Probatio is the better fit when your data is plain dicts and lists, when you want the schema to be data you build and compose at runtime rather than a class you declare, or when you are replacing voluptuous. Different shape of problem, not a better or worse one.

The jsonschema library validates data against the JSON Schema specification. If your contract already is a JSON Schema document, perhaps shared across services or languages, then a JSON Schema validator is the honest fit. That is its job, and it does it.

Probatio is not a JSON Schema validator. It does interoperate, though: it can read a JSON Schema into a Probatio schema and write one back out, for the constructs that map cleanly between the two.

attrs defines classes with less boilerplate, and cattrs structures and unstructures those classes to and from plain data. That is class (de)serialization: turning a dict into a typed instance and back.

That is a different job from schema-style validation of free-form data. If your goal is to (de)serialize your own classes, attrs and cattrs fit. If your goal is to validate arbitrary incoming data against a schema you describe as data, Probatio fits. They can also pair up: validate the raw data with Probatio, then structure the result into your classes with cattrs.

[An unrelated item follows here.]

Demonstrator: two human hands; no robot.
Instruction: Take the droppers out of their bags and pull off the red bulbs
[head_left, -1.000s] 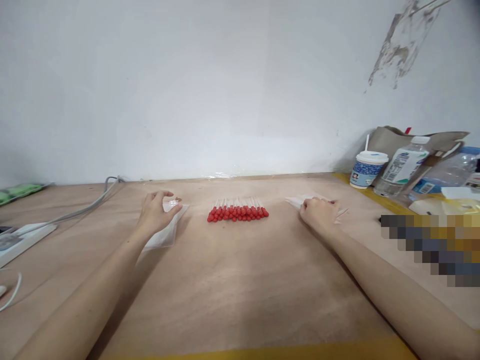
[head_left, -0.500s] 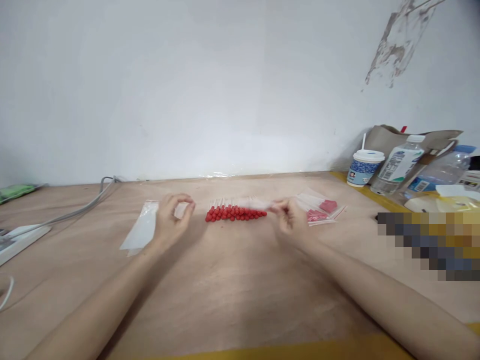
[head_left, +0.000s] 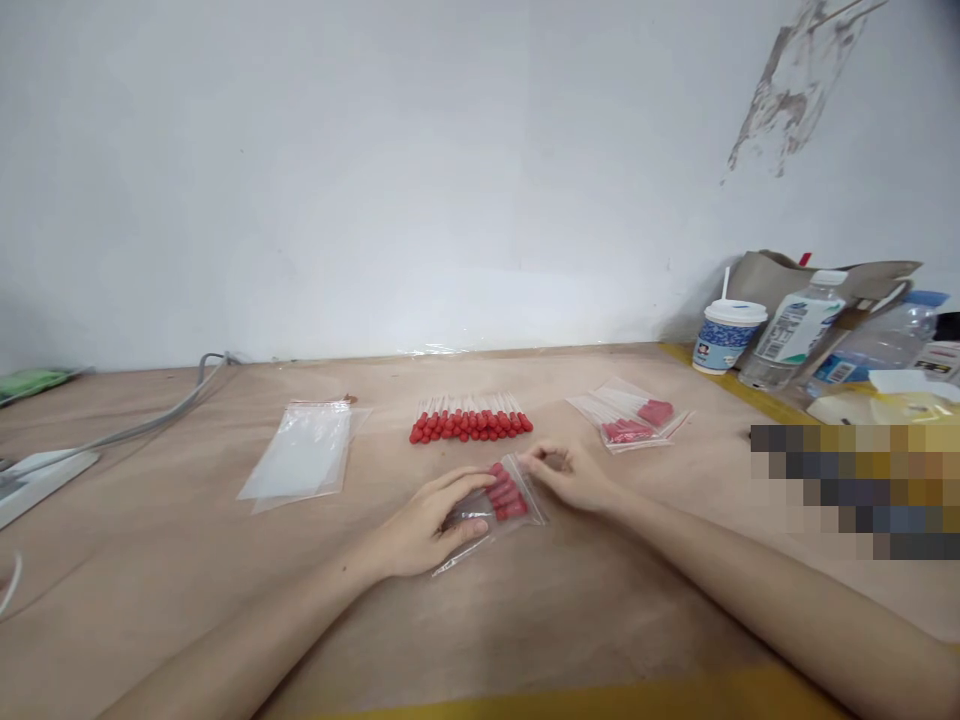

mashumaro (de)serializes dataclasses to and from dicts and formats like JSON, YAML, and msgpack. It code-generates the conversion per class, so it is fast, and it reads the field types from the dataclass itself. Home Assistant leans on it for exactly that: turning stored or transmitted payloads into typed dataclass instances at speed.

Like attrs and cattrs, that is class (de)serialization driven by your declared types, not schema validation of free-form data. Reach for mashumaro when you own the dataclasses and want them filled from a known format quickly. Reach for Probatio when the data is arbitrary and the schema is the thing you describe and compose at runtime. They pair the same way: validate the incoming data with Probatio, then hand the result to mashumaro to build your dataclasses.